25Um certo dia, levantou-se uma discussão entre alguns discípulos de João e um judeu a respeito das cerimónias de purificação. 26Foram por isso ter com João e disseram-lhe: «Mestre, aquele homem que estava contigo na outra margem do Jordão e do qual deste testemunho, anda agora a batizar e toda a gente vai ter com ele.» 27João respondeu: «O homem não pode conseguir nada se não lhe for dado por Deus. 28Vós mesmos sois testemunhas de que eu disse: Eu não sou o Messias mas apenas o que foi enviado adiante dele. 29O noivo é aquele a quem pertence a noiva e o amigo do noivo participa na boda e escuta a voz do noivo e regozija-se em ouvi-lo. Assim, também a minha alegria está agora completa. 30Ele é que deve crescer em importância e eu diminuir. 31Aquele que vem lá do alto está acima de todos os outros. Quem vem da Terra pertence à Terra e fala das coisas terrenas. O que vem do céu está acima de todos os outros; 32fala como testemunha do que lá viu e ouviu, mas ninguém aceita o que ele diz. 33Aceitar o seu testemunho é reconhecer que Deus é verdadeiro, 34porque aquele que Deus enviou fala as palavras de Deus e não dá o Espírito por medida. 35O Pai ama o Filho e deu-lhe poder sobre todas as coisas. 36Aquele que acredita no Filho tem a vida eterna; quem não se deixa convencer pelo Filho não tem parte nessa vida, mas sobre ele recai o castigo de Deus.»
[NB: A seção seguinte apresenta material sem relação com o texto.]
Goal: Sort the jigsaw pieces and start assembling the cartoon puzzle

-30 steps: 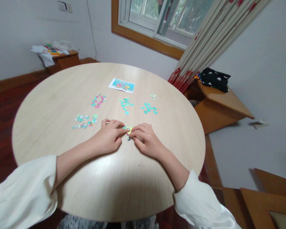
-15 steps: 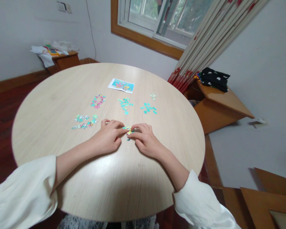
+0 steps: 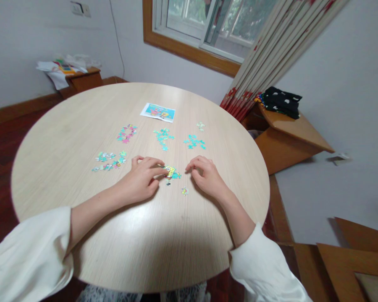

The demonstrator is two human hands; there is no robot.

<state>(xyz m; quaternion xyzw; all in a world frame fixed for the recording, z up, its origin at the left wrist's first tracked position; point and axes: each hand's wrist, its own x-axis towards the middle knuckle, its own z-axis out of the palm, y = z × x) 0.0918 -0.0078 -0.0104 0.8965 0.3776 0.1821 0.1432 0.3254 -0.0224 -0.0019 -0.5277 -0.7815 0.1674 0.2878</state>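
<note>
A small joined patch of jigsaw puzzle (image 3: 171,172), showing a yellow cartoon figure on turquoise, lies on the table in front of me. My left hand (image 3: 145,176) rests at its left side, fingers stretched out and fingertips touching its edge. My right hand (image 3: 204,175) hovers just right of the patch, apart from it, with loosely bent fingers and nothing visible between them. Below and between the hands lies a loose puzzle piece (image 3: 185,191). Part of the patch's left edge is hidden under my left fingertips.
Loose pieces lie in groups: mixed ones (image 3: 110,161) at left, pink ones (image 3: 127,133), turquoise ones (image 3: 163,137), more turquoise ones (image 3: 194,141) and pale ones (image 3: 200,126). A picture sheet (image 3: 158,112) lies beyond them on the round table (image 3: 138,251).
My right hand has drawn back to the right, off the puzzle patch, uncovering its right side and the loose piece below. My left hand stays at the patch. The view has shifted slightly.
</note>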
João Baptista foi um homem notável: perfeitamente ciente do ministério recebido da parte de Deus – de preparar o caminho para a chegada do Messias – sempre denotou humildade, apesar da enorme fama e respeito que alcançou junto do seu povo, dando poderoso testemunho de Jesus e mantendo o “foco” n’Ele, pois convinha “que ele cresça e que eu diminua” (v. 30)! Vivemos tempos de egos inflamados, onde, por vezes, a fama é obtida a qualquer custo, numa sociedade degradada em que o “parecer” vale mais do que o “ser”… Saibamos viver em “contracorrente”!